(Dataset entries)
******
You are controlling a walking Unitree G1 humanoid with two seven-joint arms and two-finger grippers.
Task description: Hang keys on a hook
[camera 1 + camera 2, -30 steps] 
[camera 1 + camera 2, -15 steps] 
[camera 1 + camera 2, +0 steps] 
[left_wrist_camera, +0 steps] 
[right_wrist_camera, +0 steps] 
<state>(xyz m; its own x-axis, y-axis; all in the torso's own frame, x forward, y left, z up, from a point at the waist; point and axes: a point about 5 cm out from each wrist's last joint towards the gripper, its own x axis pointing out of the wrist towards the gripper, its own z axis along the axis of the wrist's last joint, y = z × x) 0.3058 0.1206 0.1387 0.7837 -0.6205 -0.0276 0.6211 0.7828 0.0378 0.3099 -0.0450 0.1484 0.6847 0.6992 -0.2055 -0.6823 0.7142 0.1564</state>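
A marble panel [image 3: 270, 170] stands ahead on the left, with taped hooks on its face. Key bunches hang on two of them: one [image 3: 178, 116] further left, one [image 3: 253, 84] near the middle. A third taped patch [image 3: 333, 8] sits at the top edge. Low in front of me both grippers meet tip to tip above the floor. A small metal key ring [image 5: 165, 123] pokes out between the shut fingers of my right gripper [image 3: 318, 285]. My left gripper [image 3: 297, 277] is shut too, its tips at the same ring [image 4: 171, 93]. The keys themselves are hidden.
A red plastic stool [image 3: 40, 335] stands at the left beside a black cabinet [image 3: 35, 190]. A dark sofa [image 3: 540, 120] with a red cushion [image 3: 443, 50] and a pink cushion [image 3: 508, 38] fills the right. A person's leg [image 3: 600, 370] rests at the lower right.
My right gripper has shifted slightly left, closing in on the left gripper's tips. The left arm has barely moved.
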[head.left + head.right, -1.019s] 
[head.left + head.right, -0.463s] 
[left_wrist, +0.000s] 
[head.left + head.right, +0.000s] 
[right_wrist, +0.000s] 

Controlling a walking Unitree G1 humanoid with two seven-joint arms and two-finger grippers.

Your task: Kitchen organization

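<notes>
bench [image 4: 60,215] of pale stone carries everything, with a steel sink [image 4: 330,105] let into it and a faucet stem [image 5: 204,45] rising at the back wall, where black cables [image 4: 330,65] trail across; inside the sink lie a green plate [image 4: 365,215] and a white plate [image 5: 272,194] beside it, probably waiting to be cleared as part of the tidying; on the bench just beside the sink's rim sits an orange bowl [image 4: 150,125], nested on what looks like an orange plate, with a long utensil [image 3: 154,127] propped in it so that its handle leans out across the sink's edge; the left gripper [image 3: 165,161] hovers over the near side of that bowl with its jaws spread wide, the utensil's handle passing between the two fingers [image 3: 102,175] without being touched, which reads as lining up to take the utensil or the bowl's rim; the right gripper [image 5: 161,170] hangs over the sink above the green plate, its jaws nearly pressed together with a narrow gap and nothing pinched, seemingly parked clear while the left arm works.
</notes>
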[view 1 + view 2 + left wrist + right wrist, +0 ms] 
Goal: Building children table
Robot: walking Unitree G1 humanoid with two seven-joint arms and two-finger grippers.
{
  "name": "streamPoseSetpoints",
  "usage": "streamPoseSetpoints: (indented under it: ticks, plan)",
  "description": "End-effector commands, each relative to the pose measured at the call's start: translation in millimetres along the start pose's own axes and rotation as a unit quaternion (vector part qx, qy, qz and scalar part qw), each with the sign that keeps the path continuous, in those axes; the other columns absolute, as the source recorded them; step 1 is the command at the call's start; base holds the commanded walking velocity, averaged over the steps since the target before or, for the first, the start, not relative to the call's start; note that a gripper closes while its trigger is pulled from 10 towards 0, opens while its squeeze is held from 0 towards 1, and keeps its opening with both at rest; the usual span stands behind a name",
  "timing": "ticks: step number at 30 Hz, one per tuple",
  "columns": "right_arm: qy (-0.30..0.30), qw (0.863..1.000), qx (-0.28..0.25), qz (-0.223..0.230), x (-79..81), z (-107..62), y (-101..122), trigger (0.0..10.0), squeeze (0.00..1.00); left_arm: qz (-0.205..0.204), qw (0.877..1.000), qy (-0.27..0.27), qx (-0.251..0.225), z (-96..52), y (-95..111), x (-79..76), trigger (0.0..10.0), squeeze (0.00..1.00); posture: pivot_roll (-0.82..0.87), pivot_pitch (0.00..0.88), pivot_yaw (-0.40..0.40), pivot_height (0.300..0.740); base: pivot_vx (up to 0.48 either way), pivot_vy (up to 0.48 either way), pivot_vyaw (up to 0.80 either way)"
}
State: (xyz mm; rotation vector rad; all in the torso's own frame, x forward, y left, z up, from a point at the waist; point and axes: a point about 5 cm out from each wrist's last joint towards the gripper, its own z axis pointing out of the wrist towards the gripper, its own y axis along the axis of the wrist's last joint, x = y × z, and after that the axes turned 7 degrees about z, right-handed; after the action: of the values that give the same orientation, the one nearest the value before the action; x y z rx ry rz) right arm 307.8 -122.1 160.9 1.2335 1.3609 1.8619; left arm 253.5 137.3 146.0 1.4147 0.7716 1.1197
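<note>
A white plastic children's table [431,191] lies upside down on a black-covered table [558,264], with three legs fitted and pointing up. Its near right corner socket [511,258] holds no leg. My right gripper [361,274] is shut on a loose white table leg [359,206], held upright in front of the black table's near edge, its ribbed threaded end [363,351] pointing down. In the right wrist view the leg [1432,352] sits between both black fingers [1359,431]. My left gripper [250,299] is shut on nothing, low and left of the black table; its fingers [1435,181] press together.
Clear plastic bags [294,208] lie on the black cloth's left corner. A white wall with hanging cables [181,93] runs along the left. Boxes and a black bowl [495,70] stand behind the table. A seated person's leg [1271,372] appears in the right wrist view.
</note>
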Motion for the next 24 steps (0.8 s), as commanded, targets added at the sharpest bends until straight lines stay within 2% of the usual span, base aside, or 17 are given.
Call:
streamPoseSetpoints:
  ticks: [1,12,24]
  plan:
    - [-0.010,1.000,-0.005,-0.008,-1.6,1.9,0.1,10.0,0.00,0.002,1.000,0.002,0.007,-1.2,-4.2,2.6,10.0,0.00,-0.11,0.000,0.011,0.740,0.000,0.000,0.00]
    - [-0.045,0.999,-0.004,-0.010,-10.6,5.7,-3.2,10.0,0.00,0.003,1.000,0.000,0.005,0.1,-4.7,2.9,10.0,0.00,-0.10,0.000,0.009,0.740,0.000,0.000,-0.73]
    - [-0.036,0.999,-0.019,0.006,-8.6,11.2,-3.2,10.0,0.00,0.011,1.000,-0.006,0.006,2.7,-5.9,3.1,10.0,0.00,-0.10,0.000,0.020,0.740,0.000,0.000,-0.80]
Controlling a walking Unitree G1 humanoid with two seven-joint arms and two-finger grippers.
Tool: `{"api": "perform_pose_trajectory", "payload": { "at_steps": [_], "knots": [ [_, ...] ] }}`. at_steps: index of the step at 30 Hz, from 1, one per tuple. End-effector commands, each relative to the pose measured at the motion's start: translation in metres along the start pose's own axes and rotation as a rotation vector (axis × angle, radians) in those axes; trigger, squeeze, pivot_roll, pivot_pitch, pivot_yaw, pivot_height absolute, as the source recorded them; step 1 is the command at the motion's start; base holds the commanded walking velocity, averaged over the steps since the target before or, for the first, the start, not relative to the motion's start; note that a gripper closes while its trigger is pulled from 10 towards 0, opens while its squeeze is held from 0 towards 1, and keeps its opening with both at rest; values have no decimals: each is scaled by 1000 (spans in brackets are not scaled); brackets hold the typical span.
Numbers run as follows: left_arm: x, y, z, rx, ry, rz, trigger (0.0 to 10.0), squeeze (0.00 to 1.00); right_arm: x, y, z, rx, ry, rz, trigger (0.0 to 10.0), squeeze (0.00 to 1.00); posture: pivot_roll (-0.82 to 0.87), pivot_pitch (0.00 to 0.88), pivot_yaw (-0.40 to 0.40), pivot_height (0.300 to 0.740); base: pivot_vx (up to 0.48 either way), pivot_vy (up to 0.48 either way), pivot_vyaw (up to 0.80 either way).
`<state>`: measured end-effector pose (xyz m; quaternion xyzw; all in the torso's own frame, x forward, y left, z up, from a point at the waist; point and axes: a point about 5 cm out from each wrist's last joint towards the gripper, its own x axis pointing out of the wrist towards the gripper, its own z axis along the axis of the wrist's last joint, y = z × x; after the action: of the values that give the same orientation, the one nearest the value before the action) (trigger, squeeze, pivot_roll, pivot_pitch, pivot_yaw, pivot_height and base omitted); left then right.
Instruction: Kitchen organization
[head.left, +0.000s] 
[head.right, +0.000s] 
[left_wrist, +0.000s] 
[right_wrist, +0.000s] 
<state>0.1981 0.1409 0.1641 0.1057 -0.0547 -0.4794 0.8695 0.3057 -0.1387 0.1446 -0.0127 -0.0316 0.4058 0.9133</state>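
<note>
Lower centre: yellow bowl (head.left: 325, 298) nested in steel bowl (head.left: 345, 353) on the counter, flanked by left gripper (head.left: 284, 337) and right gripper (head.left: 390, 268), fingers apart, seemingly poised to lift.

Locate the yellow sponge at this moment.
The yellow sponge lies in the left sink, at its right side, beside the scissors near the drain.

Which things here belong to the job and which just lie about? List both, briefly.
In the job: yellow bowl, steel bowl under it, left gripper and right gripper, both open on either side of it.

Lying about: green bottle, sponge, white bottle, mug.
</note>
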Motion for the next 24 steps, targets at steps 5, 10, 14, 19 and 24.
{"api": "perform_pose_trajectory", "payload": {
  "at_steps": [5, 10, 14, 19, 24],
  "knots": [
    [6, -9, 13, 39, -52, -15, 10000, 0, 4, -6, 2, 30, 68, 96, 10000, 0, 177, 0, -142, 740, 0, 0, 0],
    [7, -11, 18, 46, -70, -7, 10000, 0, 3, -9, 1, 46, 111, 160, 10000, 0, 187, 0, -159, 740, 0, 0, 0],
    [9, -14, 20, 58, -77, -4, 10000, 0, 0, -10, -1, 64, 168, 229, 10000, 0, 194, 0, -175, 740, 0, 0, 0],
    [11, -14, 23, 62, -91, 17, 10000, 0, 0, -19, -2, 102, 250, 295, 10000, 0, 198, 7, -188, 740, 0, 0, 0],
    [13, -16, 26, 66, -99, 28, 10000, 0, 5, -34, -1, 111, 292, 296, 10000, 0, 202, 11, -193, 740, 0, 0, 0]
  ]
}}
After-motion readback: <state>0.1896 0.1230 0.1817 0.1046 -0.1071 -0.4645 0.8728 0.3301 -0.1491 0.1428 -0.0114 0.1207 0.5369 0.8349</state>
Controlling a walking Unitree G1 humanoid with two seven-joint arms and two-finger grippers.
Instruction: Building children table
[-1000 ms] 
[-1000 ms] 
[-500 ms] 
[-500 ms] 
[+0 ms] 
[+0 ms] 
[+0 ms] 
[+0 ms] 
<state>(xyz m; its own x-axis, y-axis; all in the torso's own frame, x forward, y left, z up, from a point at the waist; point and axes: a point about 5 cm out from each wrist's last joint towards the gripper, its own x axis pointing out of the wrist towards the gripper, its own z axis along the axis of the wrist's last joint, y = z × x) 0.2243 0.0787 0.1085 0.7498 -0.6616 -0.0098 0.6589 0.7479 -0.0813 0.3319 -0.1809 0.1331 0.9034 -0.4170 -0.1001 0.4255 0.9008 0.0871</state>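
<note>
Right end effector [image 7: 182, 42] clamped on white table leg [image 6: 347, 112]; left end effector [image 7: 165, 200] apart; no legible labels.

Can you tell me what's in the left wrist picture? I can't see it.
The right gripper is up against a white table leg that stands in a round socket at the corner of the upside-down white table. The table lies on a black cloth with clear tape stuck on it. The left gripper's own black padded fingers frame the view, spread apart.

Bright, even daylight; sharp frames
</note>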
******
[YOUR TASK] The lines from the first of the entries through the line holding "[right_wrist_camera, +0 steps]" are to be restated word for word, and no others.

[ANSWER SPACE]
You are controlling a walking Unitree G1 humanoid with two seven-joint arms and two-finger grippers.
Task description: Hang keys on a hook
[camera 1 + camera 2, -30 steps] 
[camera 1 + camera 2, -15 steps] 
[camera 1 + camera 2, +0 steps] 
[left_wrist_camera, +0 steps] 
[right_wrist_camera, +0 steps] 

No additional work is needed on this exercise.